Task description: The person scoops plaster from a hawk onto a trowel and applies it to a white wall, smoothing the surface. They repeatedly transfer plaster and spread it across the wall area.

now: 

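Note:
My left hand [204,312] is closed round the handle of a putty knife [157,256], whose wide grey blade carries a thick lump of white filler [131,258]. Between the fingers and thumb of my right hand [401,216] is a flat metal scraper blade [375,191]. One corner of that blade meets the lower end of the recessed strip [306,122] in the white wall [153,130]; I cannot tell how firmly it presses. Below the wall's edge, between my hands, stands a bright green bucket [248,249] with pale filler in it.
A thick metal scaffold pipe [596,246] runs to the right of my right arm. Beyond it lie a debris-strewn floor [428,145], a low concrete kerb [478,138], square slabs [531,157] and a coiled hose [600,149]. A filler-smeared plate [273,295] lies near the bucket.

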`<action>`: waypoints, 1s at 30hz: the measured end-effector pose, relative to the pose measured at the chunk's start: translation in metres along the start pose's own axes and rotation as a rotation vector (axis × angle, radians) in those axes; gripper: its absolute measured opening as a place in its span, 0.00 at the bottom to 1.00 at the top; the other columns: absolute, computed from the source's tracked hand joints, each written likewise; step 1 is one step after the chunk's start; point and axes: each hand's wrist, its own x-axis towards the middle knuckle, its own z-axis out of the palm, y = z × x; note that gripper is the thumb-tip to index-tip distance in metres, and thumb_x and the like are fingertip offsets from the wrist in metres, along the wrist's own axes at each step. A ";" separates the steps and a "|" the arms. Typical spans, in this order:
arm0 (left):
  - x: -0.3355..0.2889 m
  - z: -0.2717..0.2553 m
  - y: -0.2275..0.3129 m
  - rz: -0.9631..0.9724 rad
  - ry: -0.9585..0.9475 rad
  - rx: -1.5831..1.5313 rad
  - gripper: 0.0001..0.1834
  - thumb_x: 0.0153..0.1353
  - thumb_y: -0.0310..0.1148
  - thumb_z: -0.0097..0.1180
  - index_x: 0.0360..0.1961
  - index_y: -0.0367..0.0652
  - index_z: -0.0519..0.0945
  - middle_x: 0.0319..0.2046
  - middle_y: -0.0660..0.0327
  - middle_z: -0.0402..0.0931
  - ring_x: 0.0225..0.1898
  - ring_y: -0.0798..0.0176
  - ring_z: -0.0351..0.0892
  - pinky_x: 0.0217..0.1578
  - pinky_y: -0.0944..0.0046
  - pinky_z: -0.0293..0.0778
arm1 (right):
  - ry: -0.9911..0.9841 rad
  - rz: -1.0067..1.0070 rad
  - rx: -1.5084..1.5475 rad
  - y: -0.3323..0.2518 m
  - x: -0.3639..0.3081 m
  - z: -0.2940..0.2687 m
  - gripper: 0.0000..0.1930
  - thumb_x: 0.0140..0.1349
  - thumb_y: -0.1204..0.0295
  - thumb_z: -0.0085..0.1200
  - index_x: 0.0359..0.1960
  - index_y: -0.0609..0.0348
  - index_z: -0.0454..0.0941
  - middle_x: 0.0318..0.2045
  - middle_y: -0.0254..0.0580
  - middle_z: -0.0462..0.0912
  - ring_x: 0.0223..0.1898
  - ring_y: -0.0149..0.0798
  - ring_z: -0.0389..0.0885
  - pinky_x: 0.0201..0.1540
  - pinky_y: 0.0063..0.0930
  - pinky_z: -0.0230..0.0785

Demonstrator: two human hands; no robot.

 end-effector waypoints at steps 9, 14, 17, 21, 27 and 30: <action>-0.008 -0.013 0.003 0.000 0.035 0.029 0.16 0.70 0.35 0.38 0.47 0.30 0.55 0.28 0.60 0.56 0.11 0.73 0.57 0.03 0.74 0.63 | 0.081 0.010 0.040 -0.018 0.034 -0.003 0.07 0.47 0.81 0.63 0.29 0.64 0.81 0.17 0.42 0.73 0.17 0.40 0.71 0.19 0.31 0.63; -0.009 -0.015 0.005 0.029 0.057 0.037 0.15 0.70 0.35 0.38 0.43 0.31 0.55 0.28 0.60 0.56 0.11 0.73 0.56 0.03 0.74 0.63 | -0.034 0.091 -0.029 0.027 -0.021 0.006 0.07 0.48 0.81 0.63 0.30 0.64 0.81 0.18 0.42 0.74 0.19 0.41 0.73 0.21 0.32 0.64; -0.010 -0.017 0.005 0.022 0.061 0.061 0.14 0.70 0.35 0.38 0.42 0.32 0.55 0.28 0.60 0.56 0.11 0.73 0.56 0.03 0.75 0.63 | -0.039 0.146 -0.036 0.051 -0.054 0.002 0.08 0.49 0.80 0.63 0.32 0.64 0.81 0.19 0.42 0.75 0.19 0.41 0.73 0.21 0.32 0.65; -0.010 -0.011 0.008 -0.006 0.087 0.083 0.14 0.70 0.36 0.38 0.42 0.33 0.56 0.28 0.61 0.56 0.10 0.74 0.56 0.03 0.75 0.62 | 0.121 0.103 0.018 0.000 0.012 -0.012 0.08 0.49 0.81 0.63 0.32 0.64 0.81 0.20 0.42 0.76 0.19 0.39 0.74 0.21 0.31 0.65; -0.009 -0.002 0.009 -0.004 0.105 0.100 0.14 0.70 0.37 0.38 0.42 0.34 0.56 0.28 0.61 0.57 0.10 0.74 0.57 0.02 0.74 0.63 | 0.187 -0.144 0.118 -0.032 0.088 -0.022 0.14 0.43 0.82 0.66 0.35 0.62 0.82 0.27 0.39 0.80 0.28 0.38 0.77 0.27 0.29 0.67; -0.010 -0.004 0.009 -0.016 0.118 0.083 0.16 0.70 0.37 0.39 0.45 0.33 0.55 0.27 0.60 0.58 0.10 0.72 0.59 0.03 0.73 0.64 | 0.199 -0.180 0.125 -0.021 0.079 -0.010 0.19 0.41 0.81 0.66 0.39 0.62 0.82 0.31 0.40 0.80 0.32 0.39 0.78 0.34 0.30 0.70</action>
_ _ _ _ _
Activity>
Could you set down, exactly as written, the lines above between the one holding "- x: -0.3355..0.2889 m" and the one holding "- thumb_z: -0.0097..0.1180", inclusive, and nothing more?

Answer for the task>
  - x: -0.3355..0.2889 m
  - z: -0.2717..0.2553 m
  - y: -0.2275..0.3129 m
  - rz: -0.9631..0.9724 rad
  - ry: -0.9585..0.9475 rad
  - rx: -1.5831..1.5313 rad
  - gripper: 0.0001..0.1834
  - thumb_x: 0.0153..0.1353
  - thumb_y: -0.0310..0.1148
  - thumb_z: -0.0097..0.1180

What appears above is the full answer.